▶ _Directions for this task_
Set down the full listing below word for word; pictures stay out of the copy.
###
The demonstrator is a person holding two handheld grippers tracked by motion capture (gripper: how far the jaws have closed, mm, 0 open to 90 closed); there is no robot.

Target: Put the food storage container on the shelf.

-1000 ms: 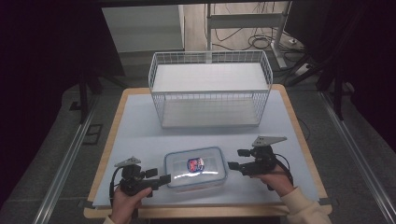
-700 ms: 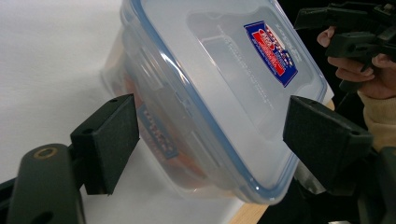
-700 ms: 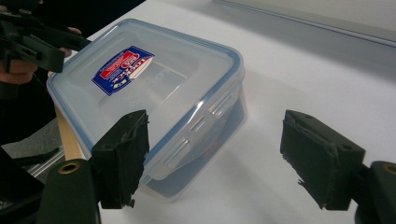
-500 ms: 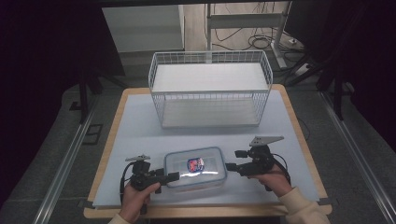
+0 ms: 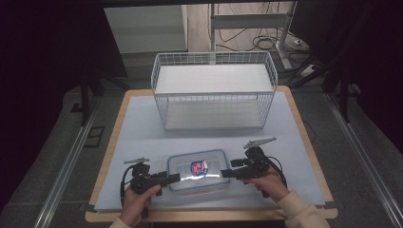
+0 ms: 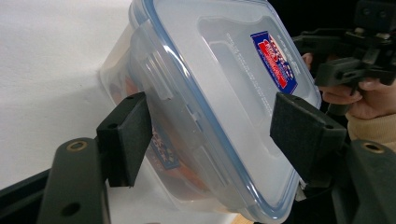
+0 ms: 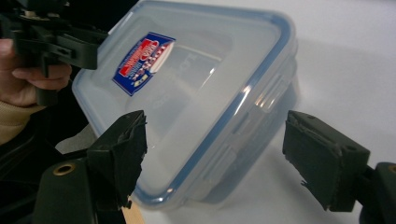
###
▶ _Response box_
The demonstrator is a person holding two handheld grippers tracked by motion capture (gripper: how far the jaws have closed, mm, 0 open to 90 closed); there is no robot.

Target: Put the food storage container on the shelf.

-1000 ms: 
-700 ms: 
-700 ms: 
-500 ms: 
+0 ms: 
+0 ms: 
+0 ms: 

The exercise has now been completed.